I am a firm believer that there needs to be enablement before the enablement. I’ve seen instances where organizations focus heavily on sellers to the detriment of the partnership and rollout. Prior to conducting sales enablement I want to make sure that I not only have executive leadership buy-in, but also that they are committed to engaging in the process and certain actions to ensure the success of the process. I want the appropriate executive to “assign” certain tasks to his team, such as building out the compensation framework, quota impacts, support runbooks, escalation paths, etc etc. The list goes on, but essentially this needs to be viewed as a new product/service launch and be treated as such.

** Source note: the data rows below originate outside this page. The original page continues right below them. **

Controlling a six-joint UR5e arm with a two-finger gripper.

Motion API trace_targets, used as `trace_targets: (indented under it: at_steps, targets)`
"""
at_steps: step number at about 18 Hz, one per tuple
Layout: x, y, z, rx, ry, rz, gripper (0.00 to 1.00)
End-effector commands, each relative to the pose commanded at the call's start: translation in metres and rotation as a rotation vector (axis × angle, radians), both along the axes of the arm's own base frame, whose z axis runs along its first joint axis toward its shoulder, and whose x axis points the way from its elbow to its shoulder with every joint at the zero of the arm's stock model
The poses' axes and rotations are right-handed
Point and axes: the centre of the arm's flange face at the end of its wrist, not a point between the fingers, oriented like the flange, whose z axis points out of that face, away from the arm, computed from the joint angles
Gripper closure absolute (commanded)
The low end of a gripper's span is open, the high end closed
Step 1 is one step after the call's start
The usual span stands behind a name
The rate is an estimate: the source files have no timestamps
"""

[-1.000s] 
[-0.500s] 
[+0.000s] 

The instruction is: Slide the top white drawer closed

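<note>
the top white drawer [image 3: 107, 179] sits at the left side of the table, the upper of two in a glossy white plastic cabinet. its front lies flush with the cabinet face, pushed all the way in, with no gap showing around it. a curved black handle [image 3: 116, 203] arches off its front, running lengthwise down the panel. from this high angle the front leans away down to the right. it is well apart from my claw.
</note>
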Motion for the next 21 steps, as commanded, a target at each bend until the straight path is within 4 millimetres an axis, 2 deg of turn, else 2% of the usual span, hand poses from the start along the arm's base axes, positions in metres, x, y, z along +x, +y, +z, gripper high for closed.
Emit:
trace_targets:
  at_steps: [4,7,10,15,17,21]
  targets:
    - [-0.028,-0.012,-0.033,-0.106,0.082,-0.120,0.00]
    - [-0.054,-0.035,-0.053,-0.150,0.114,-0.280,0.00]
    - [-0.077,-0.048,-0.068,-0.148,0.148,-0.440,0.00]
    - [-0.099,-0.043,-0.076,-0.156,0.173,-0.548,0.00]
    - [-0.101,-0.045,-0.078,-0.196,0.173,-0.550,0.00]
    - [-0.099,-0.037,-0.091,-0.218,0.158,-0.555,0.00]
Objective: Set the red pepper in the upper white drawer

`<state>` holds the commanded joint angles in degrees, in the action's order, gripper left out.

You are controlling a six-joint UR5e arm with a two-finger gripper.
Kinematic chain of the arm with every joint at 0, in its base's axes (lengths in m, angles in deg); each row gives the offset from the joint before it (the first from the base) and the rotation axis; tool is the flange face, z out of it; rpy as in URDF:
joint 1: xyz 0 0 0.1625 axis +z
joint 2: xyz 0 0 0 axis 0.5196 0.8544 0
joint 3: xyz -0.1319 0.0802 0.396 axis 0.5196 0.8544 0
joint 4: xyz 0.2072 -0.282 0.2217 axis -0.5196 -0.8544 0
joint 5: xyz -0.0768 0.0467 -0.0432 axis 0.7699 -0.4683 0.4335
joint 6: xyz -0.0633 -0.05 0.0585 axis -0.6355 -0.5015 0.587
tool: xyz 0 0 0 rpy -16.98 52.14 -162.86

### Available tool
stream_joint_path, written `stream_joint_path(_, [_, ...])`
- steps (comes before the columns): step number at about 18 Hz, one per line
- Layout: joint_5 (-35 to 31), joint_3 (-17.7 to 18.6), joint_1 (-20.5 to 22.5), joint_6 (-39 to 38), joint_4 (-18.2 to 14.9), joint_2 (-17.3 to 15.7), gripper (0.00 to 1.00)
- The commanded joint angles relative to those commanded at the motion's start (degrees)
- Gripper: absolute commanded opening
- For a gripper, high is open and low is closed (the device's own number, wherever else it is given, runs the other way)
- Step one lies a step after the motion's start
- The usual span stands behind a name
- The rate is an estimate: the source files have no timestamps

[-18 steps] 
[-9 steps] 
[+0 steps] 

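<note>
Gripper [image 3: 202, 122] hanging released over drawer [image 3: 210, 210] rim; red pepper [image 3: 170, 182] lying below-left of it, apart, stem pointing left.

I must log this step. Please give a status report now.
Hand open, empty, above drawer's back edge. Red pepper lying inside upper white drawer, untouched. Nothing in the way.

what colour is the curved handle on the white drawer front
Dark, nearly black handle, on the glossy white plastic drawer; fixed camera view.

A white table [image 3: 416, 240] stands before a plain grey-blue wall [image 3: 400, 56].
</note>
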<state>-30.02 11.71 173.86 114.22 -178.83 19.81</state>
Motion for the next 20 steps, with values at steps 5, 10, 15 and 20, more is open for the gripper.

Once the back office and technical (support, architects/eng, pre-sales eng) enablement has been completed, audited and approved by the partners exec team and your team, then its marketings turn in terms of materials suporting the sales process, campaigns/outreach methodologies, etc. Now you have your calendar and marketing support, it’s time to focus on the sellers. Three distinct training types are typical: Product Sales training, Sales Process training, Partnership dynamics training (think- I have a question about X, whats my escalation path? How am I getting paid? – anything that a seller may want or need to know about the relationship).
One thing I like to do is have the CEO announce the partnership internally. I typically build an email template that my partners can use for internal announcement that gives a high level overview of the what, why, and how of the partnership, replete with timelines and general ownership.
To get such buy in, I make the signoff on the enablement process part of my sales process when signing a new partner. I have the appropriate parties review and sign off on the enablement overview document and the associated timelines. This eliminates any pushback on said activities down the line.